Sutherland also designed the sound of the films using as many as five radio microphones, which enables him to bring the audience breathtakingly close to his characters. The radio mikes allow the viewers to hear the characters breathing, sighing, groaning, and praying. When one of his camermen took ill, Sutherland turned the camera over to soundman Byron Smith and engineered the sound himself for what became the opening scene. Original music for the film was composed by legendary guitarist Reeves Gabrels, who records with artists David Bowie, The Rolling Stones, The Cure, and Public Enemy, among others.
Sutherland's love of farming began in the 1960's when he spent much of a year doing irrigation on a French-speaking kibbutz in Israel. He was invited to become a member, but his wanderlust was too powerful to resist.

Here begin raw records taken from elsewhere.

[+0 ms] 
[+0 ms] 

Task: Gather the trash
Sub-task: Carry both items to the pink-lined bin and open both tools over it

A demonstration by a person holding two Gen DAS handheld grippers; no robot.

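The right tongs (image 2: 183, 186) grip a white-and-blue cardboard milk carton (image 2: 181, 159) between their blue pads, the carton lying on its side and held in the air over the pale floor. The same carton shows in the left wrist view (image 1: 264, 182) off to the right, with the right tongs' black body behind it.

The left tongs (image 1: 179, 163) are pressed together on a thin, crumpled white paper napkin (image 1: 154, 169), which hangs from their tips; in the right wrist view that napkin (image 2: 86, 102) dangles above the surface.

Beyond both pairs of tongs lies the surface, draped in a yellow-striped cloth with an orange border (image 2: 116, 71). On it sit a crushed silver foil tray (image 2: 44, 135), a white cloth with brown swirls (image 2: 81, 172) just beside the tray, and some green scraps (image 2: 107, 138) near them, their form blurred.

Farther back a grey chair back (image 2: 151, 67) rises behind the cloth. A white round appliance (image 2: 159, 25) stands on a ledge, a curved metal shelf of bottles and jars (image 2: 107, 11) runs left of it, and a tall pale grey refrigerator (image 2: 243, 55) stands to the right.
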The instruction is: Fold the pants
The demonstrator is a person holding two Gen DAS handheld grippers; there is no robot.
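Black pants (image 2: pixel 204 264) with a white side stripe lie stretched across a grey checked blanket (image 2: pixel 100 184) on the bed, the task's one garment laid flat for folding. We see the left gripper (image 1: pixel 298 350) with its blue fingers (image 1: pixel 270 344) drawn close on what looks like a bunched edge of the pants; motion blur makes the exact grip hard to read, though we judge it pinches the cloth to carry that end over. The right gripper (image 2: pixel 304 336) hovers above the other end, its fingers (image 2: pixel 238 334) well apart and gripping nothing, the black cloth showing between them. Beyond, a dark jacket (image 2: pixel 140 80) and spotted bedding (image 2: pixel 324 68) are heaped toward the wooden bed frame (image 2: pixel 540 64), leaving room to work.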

Back in the United States in the early 1970's Sutherland settled in Montana and supported his young family by selling agricultural tires by telephone, spending long hours talking to farmers and ranchers across the country. It wasn't until much later in the 1990's when he was in northern California making "Out of Sight," a film about a blind cowgirl, that he rediscovered his love of the land and decided that his next film would have something to do with farming. "I like a social issue backdrop for my portraits, and I like to do people out of sync with society. The Ford Foundation has discontinued Family Farmers as a category for funding, like they were extinct, and I thought, a dinosaur, now there's something I can relate to," says Sutherland. "With the median age of farmers in America being fifty-seven, young farmers were rare. I decided to make a film about a struggling young farm family who had been farming at least 1,000 acres for ten years or more. I was interested in capturing the battle to hold on to a dream."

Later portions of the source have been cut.